Marsa Nakari is a truly international dive destination that has been attracting people from all over Europe for the past 20 years. I am hugely entertained by a group of young Austrians on a biology field-trip, engrossed in some highly magnified micro-organism, pulsating on a screen.
What’s wrong with a bit of plankton Most of my non-diving friends think my passion for photographing fish is bizarre! There are also Dutch, French, Germans and a lone Hungarian, Tibor, who joins us for the rest of our diving.

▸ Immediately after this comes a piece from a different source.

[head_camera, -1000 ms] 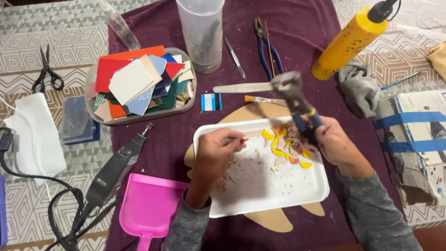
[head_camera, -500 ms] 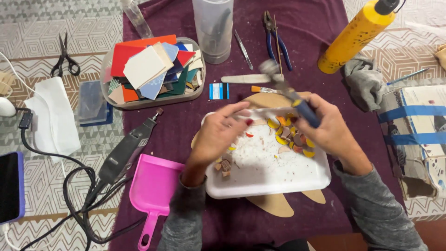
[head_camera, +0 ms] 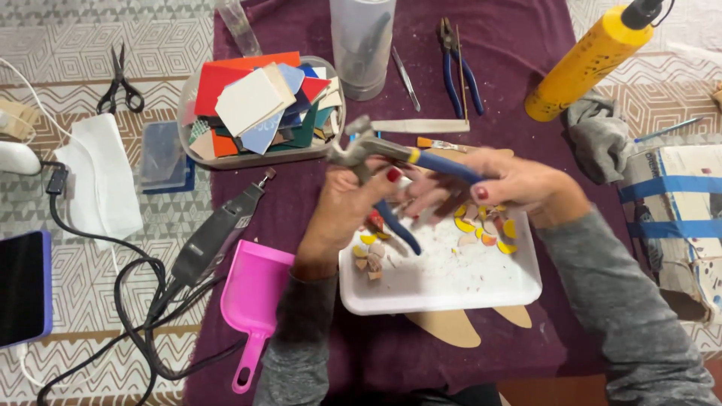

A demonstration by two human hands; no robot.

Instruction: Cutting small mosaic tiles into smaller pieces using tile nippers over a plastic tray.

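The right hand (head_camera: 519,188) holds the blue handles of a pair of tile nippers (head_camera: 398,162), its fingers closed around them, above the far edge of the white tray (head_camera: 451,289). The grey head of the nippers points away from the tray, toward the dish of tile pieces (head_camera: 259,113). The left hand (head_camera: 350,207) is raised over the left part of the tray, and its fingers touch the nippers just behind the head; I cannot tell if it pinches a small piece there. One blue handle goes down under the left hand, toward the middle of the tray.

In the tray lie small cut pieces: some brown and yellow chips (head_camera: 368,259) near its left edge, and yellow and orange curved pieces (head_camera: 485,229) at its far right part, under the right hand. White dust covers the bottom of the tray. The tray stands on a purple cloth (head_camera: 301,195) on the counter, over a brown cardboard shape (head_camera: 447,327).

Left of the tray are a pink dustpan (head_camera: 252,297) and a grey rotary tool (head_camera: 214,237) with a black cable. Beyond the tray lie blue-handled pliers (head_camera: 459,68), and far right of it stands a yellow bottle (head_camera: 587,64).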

IN THE LATE AFTERNOON of our third fallow day, a bit frustrated now by the lack of any diving activity, I decide to take a snorkel and see what’s going on; perhaps the current has settled a bit.
I manage to persuade the dive centre that it’s all OK again and it allows us to dive. Although there is still a rather strong current from the jetty to the reef, all that tough British diving experience comes into its own (what are your fins for). Once there, in the shelter of the reef, we are quite protected – and coming back requires no effort at all!
Vis is not great, however, and everything is covered, once again, in a fine layer of sand. But we do find two very co-operative turtles, a large moray and all our old blue spotty friends.
Next morning, although the sea appears much calmer, the strong under-currents prevail. However, we are determined to make the most of our last day, and aim to get four dives in.
The northern reef reveals a fine crop of anemones at about 12m. Tibor turns out to be quite a good model too, which is useful in the absence of any other fish.
On our last morning, as we are not flying for three more days and have missed so much, we decide to make one last dive at 7am – but it’s all a bit too much for Gill, who just can’t beat the current to the reef. So it’s just me and Tibor again.
Gill has lent him her new Canon compact in a Nauticam housing and he is very pleased indeed. It changes his approach to diving completely – it’s a pleasure to watch.
After our usual, and final, spicy foul (mashed beans) and falafel breakfast, we head north, by car, to Sahl Hasheesh, just south of Hurghada, and a couple of days’ boat-diving with friends.
Just below the Oberoi house reef, our drop-dead gorgeous Egyptian god of a dive-guide, Mostafa, leads us to a patch of seagrass – home of spiny seahorses.
And, as they seem to be putting “horse” into most things these days, we are then treated to a jaw-dropping display of horse-mackerel; swirling, diving, merging, dividing, just below the surface, all opening their mouths wide in unison.

THE LAST DAY OF ALL is by far the most entertaining. We are joined on our day-boat by two Egyptian couples, both on their honeymoons, and a brace of very large, bikini-clad Russian women, all of whom (except for the brides, who are covered from head to toe) are planning to snorkel.
Out of respect for the Egyptians, I think it only polite to don my excuse for a burkini; a purple and white Divegoddess flamesuit.
Our journey out to sea is choppy. Within 15 minutes, buckets of salt water are being sloshed across the dive-deck in a bid to remove the undigested stomach contents of all four women.
Moored up later for lunch, however, comes one of the best yet photo-ops; hundreds of sergeant-majors beneath the boat are making the most of our algae-covered hull, and perhaps a crumb or two from the crew!

GETTING THERE Easyjet flies to Marsa Alam for Marsa Nakari, though not every day. For more options, fly to Hurghada and transfer by road.
DIVING & ACCOMMODATION At Marsa Nakari you can stay in tented or brick-built accommodation, At Sahl Hasheesh, diving and self-catering accommodation were organised through Mostafa Allam,
WHEN TO GO Year round, though it is very hot in July and August. September and October are most popular.
CURRENCY Egyptian pounds or euros.
PRICES Oonasdivers can offer flights, transfers and seven nights all-inclusive (with soft drinks) at Marsa Nakari, with unlimited house-reef diving, from £595. Boat trips cost extra.